• Task item: In your answer, repeat each line of the data exactly.

• Available data:
- - -
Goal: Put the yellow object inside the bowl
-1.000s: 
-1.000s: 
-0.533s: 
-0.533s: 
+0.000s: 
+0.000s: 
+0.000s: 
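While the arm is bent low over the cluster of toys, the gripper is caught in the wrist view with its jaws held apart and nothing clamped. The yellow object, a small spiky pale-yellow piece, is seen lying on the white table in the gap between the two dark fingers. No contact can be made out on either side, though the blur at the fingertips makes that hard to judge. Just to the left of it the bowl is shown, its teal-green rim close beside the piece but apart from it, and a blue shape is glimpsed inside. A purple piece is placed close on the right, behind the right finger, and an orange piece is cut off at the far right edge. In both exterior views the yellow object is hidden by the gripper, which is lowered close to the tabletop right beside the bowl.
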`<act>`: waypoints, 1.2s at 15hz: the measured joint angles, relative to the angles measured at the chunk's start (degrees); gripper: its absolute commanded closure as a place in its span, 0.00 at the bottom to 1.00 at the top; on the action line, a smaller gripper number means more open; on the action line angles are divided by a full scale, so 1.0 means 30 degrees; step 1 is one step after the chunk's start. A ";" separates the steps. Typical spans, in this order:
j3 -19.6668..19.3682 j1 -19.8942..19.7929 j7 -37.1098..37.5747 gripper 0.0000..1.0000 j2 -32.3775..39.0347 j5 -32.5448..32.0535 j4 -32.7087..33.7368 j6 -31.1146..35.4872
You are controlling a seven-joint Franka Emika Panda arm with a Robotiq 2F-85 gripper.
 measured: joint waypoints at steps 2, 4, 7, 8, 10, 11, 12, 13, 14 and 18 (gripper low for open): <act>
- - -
• Exercise solution:
Goal: Put the yellow object inside the bowl
-1.000s: 
-1.000s: 
-0.533s: 
-0.533s: 
+0.000s: 
+0.000s: 
+0.000s: 
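While the arm is bent low over the cluster of toys, the gripper is caught in the wrist view with its jaws held apart and nothing clamped. The yellow object, a small spiky pale-yellow piece, is seen lying on the white table in the gap between the two dark fingers. No contact can be made out on either side, though the blur at the fingertips makes that hard to judge. Just to the left of it the bowl is shown, its teal-green rim close beside the piece but apart from it, and a blue shape is glimpsed inside. A purple piece is placed close on the right, behind the right finger, and an orange piece is cut off at the far right edge. In both exterior views the yellow object is hidden by the gripper, which is lowered close to the tabletop right beside the bowl.
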`<act>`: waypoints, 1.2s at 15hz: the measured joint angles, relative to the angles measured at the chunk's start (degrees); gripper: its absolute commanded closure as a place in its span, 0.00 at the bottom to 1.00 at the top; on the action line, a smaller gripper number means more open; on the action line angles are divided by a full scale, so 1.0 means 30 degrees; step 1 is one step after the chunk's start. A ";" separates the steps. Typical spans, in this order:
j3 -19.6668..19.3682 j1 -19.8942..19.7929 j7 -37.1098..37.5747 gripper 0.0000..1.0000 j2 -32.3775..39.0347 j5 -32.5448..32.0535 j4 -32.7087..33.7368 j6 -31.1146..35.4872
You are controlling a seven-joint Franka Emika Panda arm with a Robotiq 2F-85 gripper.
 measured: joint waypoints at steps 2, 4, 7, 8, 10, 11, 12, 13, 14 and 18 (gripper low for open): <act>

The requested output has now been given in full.